1768-04-05, de Voltaire [François Marie Arouet] à Emmanuel Friedrich von Fischer.

Je vois, Mr, par la Lettre dont vous m'honorez du 31e mars, que je suis précisément comme le Bikestarf de Londre, à qui le docteur Swift et le docteur Artbutnot prouvèrent qu'il était mort.
Il eut beau déclarer dans les papiers publics qu'il n'en était rien; que c'était une calomnie de ses ennemis, et qu'il se portait à merveille, on lui démontra qu'il était absolument mort; que trois gazettes de Toris, et trois autres gazettes de Wigs l'avaient dit expressément; que quand deux partis acharnés l'un contre l'autre affirmaient la même chose il était clair qu'ils affirmaient la vérité; qu'il y avait six témoins contre lui, et qu'il n'avait pour lui que son seul témoignage, lequel n'était d'aucun poids. Enfin le pauvre homme eut beau faire, il fut convaincu d'être mort; on tendit sa porte de noir, et on vint l'enterrer.

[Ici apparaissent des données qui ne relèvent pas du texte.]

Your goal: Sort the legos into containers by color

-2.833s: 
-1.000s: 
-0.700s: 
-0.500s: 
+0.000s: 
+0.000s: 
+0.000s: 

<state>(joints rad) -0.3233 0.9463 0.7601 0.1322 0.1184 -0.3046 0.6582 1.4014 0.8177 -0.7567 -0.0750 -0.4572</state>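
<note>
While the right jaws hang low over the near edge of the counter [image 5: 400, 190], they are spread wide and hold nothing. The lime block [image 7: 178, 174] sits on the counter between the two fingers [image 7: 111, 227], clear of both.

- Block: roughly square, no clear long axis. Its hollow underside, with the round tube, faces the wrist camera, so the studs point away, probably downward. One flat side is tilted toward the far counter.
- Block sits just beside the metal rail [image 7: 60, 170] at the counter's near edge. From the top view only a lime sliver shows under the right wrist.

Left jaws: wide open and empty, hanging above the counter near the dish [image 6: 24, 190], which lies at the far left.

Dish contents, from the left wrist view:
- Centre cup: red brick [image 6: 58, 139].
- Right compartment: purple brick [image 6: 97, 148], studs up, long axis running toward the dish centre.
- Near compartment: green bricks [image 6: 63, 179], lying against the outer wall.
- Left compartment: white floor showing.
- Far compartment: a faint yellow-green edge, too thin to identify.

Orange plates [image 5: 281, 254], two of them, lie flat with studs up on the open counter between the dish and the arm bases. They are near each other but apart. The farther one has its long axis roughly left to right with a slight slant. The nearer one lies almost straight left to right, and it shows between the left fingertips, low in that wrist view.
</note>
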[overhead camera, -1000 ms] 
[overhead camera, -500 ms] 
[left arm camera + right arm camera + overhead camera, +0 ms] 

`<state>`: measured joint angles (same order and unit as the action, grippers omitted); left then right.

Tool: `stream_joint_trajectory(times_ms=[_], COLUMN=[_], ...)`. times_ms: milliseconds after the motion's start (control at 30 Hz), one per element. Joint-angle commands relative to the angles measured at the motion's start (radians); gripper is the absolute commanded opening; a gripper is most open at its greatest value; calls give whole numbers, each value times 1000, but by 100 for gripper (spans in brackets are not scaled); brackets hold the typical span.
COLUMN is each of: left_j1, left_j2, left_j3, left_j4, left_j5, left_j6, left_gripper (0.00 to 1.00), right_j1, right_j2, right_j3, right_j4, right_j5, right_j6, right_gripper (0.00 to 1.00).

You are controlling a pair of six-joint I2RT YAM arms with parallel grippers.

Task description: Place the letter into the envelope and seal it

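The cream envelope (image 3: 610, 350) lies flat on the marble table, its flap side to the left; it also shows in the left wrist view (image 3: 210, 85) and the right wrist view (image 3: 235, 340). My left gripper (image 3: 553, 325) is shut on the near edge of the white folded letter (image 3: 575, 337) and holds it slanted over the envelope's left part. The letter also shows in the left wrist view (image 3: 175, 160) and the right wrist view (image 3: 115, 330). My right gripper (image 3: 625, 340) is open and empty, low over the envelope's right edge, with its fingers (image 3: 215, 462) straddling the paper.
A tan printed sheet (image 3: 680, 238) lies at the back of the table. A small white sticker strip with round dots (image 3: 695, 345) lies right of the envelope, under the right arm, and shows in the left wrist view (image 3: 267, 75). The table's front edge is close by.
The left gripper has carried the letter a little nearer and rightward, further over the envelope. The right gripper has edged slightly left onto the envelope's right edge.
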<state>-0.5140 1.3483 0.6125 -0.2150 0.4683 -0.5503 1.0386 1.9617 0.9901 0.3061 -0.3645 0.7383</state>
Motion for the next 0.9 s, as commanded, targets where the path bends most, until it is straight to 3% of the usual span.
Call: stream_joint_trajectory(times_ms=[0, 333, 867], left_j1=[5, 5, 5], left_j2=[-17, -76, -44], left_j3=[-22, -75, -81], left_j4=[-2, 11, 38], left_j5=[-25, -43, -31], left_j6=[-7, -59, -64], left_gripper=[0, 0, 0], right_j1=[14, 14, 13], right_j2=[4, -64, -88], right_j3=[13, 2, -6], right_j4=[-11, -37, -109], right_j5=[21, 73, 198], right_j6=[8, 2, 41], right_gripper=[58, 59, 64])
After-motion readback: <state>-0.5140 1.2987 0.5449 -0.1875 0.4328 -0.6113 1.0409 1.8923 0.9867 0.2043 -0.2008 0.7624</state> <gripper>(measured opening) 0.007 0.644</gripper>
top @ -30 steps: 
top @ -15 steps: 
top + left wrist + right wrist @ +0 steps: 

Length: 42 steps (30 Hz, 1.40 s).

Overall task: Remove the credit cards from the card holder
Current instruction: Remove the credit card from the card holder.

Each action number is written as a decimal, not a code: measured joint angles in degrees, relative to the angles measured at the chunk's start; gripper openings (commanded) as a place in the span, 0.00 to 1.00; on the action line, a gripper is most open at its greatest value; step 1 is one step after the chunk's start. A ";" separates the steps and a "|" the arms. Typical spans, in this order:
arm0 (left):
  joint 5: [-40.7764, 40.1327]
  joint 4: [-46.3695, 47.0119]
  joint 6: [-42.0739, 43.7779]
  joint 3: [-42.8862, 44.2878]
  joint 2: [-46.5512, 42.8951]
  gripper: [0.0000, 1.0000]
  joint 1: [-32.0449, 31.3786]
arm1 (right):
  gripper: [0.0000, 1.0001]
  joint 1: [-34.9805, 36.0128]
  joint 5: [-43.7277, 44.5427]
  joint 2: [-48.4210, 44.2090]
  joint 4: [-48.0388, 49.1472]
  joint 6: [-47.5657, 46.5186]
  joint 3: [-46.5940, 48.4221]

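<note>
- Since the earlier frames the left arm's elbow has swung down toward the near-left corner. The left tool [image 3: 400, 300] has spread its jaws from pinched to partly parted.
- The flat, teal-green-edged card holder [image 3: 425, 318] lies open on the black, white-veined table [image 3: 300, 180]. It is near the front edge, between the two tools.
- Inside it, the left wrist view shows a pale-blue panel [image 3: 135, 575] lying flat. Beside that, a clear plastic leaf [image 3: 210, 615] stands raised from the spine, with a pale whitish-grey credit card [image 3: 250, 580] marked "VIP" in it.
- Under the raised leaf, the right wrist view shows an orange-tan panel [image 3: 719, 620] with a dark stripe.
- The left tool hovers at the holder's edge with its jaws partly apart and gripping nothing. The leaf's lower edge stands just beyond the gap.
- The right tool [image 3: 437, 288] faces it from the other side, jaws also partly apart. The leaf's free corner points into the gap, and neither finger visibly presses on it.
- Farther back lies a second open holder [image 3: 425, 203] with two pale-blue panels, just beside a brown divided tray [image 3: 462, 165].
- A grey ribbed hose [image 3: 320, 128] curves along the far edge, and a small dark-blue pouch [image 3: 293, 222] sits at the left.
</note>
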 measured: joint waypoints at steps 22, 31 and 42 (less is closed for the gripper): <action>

Si vous voulez m'enterrer, Mr, il ne tient qu'à vous, vous êtes bien le maître. J'ai 74 ans, je suis fort maigre, je pèse fort peu, et il suffira de deux petits garçons pour me porter dans mon tombeau que j'ai fait bâtir dans le cimetière de mon église. Vous serez quitte encor de faire prier Dieu pour moi, attendu que dans vôtre communion on ne prie point pour les morts. Mais moi je prierai Dieu pour la conversion de vôtre correspondant qui veut que je sois en deux lieux à la fois; ce qui n'est jamais arrivé qu'à st François Xavier; et ce qui parait aujourd'hui moralement impossible à plusieurs honnêtes gens.

J'ai l'honneur d'être pour le peu de temps que j'ai encor à vivre, monsieur, votre très.